Tenebrae settings followed a strict pattern corresponding to the liturgical structure of vespers for the candlelight services for Wednesday, Thursday, and Friday of Holy Week. Passages from the Book of Jeremiah, in Latin, were the "Lessons". There would have been other music, less dramatic, for the Psalms, with their antiphons, and other acts of worship during a Tenebrae service. Each lesson was introduced by a melismatic chant of the appropriate Hebrew-alphabet initial -- aleph, beth, etc. Likewise, each lessons conclude with the powerful poignancy of singing "Jerusalem convertere ad Dominum Deum tuum - Jerusalem, return to your Lord God." Such plaintive repetitions both help to unify the music and to sublimate the grief expressed in the text.

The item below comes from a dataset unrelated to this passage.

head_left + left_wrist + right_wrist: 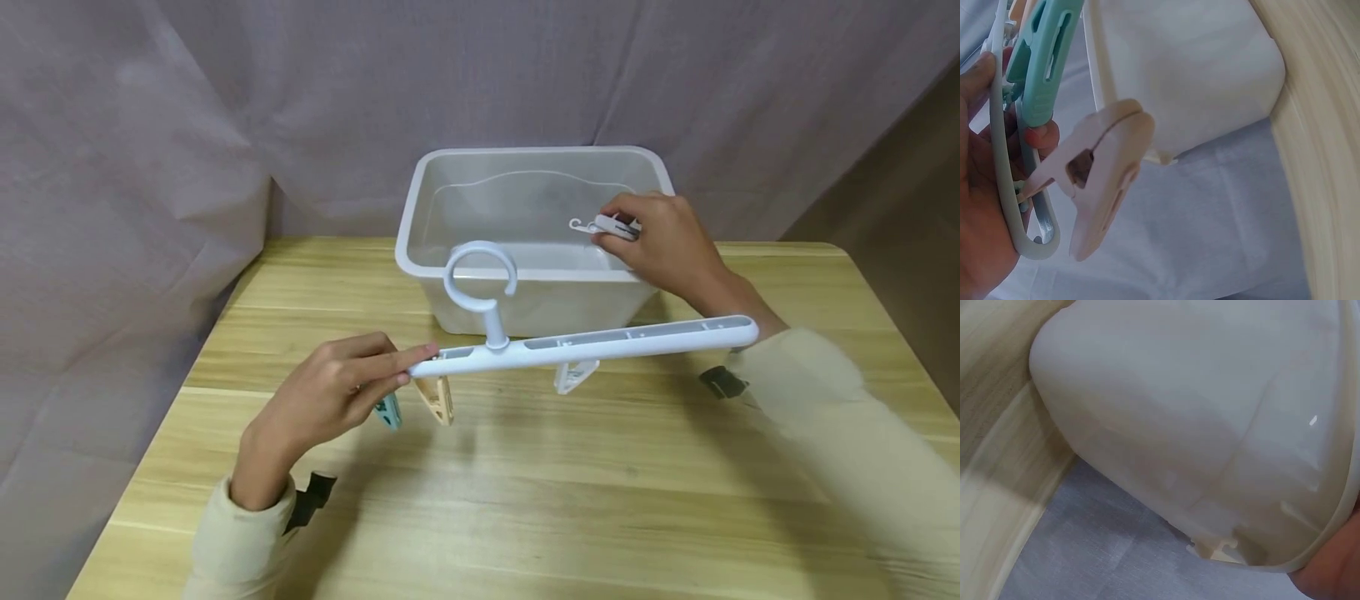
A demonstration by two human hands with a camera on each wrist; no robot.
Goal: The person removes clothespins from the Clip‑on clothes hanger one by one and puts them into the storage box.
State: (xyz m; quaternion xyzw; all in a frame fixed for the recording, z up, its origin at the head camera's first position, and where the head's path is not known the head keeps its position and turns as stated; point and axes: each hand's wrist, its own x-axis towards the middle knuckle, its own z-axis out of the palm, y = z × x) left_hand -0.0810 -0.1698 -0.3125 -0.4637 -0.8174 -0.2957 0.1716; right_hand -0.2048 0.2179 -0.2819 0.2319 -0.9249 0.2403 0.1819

There must be 100 excellent recordings of 18th C music for every single recording of equal excellence of 17th C music. Survival of sources is one reason for that discrepancy, and another is stylistic familiarity, but sheer musical genius is NOT a reason. The composers on this CD --Carissimi, Michelangelo Rossi, Frescobaldi, Palestrina, Kapsberger, Marcorelli -- all merit performance and audience attention, and this CD is an excellent sampling of their musical brilliance. Many of the selections come from a single source, Manuscript Q43 of the Civiv Musum of Bologna, which includes 23 complete Tenebrae settings, many of them anonymous. All of the composers represented here were active in Rome, and specifically with the church of Santa Maria in Vallicella. Thus there is a plausible unity in this reconstructed Tenebrae performance.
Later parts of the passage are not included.